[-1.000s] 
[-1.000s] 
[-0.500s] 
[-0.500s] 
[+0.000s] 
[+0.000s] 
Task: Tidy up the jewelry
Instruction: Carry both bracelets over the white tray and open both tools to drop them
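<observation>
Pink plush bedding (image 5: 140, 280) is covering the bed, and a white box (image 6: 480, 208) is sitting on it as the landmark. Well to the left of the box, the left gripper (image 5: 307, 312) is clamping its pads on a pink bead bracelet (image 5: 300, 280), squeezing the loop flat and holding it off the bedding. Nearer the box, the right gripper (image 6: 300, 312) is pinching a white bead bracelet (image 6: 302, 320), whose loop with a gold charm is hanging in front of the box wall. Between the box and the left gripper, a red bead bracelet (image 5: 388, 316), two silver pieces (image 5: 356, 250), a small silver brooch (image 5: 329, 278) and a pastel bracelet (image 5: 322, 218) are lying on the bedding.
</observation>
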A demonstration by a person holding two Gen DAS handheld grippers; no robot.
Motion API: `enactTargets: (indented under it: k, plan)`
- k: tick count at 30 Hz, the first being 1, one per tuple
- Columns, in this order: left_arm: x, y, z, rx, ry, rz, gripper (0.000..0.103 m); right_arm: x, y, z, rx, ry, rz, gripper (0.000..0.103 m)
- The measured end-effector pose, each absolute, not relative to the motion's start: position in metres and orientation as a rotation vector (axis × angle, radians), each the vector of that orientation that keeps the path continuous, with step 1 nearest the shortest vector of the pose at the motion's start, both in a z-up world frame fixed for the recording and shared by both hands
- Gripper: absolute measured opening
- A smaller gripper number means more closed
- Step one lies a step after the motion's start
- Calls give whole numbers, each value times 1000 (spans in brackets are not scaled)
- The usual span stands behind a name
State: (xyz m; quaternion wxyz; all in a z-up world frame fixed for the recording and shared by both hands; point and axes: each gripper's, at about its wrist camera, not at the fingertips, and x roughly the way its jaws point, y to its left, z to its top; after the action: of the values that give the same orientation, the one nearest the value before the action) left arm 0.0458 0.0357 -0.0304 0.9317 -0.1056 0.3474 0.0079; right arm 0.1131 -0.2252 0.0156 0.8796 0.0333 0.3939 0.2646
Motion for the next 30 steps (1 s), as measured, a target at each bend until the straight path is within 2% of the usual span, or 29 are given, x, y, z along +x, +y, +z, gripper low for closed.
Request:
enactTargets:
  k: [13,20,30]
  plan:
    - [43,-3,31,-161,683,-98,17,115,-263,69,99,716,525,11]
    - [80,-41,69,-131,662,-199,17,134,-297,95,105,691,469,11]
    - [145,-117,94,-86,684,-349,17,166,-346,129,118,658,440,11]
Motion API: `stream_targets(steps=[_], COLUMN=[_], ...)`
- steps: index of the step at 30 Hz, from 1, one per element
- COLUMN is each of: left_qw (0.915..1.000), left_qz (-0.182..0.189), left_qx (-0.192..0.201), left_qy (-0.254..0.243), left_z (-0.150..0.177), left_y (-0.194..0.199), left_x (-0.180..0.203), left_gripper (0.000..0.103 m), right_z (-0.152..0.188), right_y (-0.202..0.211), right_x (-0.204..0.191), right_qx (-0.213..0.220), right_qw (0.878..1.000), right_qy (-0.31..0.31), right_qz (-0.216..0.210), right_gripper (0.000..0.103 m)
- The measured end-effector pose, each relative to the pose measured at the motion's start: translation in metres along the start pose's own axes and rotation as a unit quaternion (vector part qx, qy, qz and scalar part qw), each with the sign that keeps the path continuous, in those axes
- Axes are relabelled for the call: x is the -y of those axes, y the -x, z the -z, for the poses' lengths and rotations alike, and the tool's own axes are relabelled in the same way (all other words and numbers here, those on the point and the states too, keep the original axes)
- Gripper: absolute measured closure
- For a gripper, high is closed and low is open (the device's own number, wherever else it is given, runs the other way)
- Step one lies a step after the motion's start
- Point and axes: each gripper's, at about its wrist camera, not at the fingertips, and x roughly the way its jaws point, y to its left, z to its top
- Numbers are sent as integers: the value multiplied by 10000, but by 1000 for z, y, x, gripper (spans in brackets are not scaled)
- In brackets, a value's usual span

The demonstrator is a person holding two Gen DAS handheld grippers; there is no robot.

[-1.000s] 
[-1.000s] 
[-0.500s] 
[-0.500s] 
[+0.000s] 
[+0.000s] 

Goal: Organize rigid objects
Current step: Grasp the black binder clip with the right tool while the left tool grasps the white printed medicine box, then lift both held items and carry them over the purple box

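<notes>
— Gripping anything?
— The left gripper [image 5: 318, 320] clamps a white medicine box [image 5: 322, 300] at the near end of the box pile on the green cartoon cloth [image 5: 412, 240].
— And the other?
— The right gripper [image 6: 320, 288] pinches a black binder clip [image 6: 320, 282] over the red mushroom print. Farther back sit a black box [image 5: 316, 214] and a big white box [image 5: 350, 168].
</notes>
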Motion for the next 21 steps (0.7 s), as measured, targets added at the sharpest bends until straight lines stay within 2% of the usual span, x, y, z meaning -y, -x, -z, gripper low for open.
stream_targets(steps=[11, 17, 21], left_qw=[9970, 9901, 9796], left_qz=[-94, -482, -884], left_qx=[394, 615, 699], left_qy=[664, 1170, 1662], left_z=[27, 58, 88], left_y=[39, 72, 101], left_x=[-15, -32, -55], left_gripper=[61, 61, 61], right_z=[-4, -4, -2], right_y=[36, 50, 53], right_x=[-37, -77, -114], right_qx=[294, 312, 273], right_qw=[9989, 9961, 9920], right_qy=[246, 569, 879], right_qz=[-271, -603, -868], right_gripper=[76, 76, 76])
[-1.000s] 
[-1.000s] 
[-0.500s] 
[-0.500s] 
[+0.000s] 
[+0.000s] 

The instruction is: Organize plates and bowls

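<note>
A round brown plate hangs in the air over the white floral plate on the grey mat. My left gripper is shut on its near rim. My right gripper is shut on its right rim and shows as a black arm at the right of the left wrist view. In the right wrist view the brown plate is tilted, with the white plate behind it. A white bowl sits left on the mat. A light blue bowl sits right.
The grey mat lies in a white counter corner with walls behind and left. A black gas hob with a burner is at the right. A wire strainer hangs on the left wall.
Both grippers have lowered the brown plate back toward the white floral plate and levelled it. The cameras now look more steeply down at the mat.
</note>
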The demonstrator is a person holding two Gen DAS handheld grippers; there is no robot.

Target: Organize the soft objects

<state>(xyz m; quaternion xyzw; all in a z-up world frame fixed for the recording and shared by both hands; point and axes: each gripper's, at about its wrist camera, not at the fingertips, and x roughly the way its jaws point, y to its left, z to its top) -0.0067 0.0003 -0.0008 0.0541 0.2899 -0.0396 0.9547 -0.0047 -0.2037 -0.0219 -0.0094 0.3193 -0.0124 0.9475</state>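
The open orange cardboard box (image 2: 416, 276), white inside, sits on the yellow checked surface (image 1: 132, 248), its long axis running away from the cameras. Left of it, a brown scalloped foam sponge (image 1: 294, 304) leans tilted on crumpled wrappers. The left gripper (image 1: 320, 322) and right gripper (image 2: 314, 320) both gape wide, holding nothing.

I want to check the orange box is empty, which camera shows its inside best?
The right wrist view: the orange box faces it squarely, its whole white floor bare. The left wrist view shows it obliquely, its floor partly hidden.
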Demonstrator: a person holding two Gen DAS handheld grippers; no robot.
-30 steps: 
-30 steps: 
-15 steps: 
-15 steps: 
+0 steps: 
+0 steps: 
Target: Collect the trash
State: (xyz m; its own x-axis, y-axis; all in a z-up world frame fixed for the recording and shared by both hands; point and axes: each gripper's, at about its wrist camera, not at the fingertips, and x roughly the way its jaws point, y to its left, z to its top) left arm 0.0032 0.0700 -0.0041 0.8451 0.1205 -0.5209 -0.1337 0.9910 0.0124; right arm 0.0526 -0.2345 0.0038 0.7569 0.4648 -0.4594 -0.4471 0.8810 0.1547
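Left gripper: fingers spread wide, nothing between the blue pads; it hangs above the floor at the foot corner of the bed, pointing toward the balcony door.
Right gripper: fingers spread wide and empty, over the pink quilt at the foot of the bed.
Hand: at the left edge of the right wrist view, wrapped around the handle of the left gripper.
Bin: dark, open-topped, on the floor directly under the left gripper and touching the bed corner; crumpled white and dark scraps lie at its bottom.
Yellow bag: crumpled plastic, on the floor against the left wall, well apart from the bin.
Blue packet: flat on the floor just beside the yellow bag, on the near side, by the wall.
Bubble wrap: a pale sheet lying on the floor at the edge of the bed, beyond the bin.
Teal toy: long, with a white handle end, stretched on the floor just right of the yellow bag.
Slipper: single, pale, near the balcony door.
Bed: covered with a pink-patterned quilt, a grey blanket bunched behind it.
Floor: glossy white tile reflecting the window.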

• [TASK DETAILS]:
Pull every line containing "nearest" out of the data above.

• [RESPONSE BOX]:
- The measured end-effector pose, each absolute, not relative to the motion's start: position in metres and orientation as a rotation vector (axis × angle, radians), each the vector of that orientation that keeps the path continuous, with step 1 nearest the shortest vector of the pose at the motion's start, both in a z-up world frame fixed for the recording and shared by both hands
State: (xyz m; quaternion wxyz; all in a z-up world frame fixed for the recording and shared by both hands; point and axes: each gripper's, at about its wrist camera, not at the fingertips, and x roughly the way its jaws point, y to its left, z to its top; after the action: of the values that give the same orientation, the one nearest the value before the action) left arm 0.0458 0.0357 -0.0304 0.9317 -0.1056 0.3474 0.0079; right arm 0.1131 -0.2252 0.0156 0.8796 0.0333 0.3939 0.2646

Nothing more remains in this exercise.